Johan Viktor Herou (17 February 1889, in Österfärnebo – 21 February 1970) was a Swedish politician from Österfärnebo. Herou dedicated a large part of his political career to the upliftment of the small peasantry.

Herou was the son of agricultural labourers and toiled as a forest worker during his youth. Herou was a delegate at the 1914 congress of the Social Democratic Youth League. He sided with the Social Democratic Left Party (later Communist Party) in the split of the Social Democratic Labour Party. Herou received communist political training in Soviet Russia. He was elected to parliament in the 1921 election, being one of seven deputies of the first Communist Party parliamentary faction.

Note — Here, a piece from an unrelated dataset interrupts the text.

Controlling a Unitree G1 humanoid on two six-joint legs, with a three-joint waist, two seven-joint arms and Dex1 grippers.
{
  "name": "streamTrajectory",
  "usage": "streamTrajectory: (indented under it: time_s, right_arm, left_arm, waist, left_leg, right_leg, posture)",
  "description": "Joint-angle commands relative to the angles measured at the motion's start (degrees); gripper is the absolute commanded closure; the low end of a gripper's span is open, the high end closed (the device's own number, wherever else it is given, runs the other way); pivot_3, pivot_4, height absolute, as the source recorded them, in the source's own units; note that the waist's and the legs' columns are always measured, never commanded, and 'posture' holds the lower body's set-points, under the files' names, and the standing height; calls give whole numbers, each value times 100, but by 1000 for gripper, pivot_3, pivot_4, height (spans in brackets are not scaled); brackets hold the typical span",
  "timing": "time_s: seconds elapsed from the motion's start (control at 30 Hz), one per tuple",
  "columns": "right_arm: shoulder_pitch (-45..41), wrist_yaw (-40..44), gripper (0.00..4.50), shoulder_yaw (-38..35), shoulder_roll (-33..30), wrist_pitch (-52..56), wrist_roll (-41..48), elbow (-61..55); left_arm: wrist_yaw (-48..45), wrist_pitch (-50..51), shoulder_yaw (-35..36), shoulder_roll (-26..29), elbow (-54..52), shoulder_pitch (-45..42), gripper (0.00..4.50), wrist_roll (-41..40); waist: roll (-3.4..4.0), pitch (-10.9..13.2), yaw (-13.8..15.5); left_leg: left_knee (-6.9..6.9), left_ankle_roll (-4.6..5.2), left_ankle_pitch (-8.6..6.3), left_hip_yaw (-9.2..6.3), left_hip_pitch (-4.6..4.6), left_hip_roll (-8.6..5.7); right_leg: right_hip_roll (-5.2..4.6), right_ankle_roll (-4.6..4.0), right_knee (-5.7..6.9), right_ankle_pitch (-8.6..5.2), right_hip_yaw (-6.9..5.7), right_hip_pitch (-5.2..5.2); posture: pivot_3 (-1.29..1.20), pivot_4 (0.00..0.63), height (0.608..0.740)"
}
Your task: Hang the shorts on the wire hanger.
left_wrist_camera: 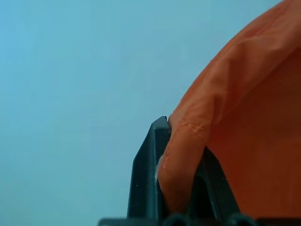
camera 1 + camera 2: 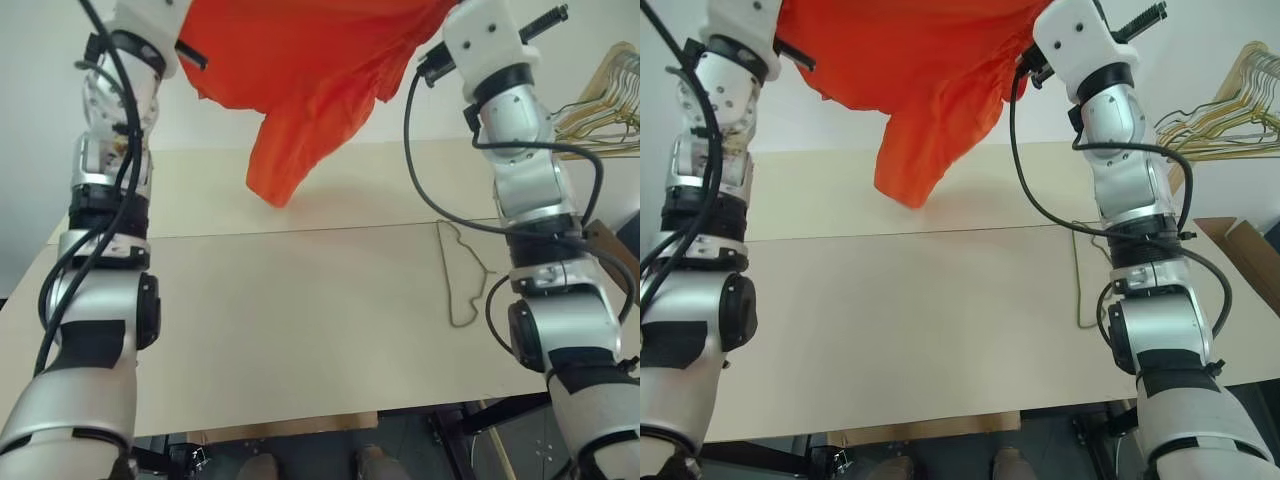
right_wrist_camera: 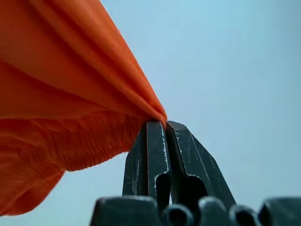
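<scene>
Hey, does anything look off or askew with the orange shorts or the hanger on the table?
Nothing damaged. The bright orange fabric shorts hang unevenly between both grippers, one leg drooping lower than the rest. The thin dark wire hanger lies flat on the beige table, partly behind the right arm.

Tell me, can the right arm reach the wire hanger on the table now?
Probably not yet: the right gripper is shut on the shorts, raised high, while the wire hanger lies flat beside that arm's elbow.
</scene>
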Motion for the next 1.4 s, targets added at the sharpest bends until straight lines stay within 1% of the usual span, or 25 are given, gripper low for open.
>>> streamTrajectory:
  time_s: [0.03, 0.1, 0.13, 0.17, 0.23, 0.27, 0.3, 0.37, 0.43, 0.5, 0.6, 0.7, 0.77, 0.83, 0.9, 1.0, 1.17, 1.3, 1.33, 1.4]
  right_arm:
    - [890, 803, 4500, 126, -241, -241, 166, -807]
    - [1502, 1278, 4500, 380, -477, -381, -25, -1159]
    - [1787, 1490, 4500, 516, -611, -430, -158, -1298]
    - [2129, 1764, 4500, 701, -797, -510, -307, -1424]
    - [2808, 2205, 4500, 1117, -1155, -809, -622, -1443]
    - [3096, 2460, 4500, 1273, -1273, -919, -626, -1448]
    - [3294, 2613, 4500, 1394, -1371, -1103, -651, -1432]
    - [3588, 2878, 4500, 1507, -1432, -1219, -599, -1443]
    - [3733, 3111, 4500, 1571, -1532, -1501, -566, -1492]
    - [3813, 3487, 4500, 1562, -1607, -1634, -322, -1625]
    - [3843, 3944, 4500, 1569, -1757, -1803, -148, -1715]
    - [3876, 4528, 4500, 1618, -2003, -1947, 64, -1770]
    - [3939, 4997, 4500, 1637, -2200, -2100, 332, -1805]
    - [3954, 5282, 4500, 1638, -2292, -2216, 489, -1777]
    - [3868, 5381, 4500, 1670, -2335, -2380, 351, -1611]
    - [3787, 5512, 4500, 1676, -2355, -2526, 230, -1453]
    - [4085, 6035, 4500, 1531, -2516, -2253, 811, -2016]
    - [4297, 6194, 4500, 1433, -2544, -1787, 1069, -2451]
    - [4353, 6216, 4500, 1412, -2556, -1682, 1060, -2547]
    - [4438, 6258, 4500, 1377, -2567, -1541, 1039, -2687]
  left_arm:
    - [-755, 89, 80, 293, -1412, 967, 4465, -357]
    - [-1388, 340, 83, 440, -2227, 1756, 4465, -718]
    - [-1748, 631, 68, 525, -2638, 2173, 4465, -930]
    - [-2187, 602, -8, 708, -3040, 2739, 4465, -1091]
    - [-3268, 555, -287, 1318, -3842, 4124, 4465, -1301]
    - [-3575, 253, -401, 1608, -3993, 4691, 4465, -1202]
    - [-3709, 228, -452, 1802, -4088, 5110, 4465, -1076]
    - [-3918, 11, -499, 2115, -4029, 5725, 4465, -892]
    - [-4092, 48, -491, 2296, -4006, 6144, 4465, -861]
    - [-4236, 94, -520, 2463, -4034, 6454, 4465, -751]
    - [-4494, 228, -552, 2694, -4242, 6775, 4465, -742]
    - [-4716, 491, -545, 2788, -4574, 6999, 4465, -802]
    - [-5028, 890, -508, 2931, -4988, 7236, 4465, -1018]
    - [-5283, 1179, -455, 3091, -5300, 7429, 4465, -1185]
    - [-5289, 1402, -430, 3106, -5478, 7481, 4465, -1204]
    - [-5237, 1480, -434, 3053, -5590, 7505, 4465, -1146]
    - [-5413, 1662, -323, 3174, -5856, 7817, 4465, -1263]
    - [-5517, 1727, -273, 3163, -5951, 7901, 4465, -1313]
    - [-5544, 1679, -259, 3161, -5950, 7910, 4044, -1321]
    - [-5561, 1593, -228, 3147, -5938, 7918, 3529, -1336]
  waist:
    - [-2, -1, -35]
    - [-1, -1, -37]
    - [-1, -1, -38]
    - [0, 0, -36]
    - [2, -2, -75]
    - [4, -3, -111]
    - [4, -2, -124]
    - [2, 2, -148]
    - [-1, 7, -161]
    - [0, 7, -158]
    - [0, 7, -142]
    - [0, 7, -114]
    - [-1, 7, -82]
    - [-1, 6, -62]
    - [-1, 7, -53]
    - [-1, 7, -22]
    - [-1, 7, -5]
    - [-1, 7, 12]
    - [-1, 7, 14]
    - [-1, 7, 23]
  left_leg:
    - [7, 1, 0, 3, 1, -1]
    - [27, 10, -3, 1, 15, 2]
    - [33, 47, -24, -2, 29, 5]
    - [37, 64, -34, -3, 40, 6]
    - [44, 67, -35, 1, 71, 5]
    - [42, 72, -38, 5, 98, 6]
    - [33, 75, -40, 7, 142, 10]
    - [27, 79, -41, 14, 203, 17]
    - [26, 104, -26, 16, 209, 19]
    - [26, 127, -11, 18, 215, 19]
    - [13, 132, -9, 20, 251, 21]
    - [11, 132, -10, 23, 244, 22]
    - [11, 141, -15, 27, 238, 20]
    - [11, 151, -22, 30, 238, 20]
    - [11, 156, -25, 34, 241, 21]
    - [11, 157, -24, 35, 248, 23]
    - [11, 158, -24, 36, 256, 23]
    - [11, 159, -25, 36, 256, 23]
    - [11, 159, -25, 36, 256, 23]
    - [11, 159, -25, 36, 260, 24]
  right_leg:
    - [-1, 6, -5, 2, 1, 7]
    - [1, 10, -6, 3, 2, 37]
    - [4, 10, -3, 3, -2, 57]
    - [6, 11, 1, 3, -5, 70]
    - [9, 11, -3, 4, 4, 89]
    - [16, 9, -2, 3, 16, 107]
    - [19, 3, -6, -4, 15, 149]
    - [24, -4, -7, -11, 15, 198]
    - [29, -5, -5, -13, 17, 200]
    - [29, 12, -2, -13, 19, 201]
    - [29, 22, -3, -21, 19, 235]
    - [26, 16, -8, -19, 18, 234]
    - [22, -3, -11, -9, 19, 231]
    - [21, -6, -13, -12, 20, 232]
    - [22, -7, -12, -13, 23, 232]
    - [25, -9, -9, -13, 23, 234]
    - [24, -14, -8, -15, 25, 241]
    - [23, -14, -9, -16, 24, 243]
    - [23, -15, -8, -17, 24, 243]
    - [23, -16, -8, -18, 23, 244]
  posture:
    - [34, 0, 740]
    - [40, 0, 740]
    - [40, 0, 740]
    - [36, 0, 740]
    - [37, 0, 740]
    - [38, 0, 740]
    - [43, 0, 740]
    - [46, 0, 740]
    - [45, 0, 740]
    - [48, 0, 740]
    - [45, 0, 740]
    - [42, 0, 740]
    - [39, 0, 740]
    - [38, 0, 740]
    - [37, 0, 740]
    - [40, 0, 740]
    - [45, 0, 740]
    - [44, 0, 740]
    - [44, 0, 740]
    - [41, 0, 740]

He was again elected to parliament in 1928, 1932 and 1936. When the Communist Party was divided in October 1929, Herou sided with the dissident Communist Party (later renamed Socialist Party) led by Karl Kilbom and Nils Flyg. When the Socialist Party parliamentary group was divided over a parliamentary motion on the Spanish Civil War (a debate in which the majority of the parliamentarians with Kilbom at their helm implied that Flyg had adopted a too ambivalent position towards the defense of the Spanish Republic), Herou took a neutralist position. Albeit not explicitly supporting Flyg's line, Herou positioned himself closer to Flyg than Kilbom's group.

In 1940 Herou broke with the Socialist Party and joined the Farmers' League (later renamed as the Centre Party). Herou became a prominent local politician in Österfärnebo, being active in municipal politics until 1952. In 1964 he became the interim chairman of the newly founded Österfärnebo branch of the Swedish National Pensioners' Organisation (PRO).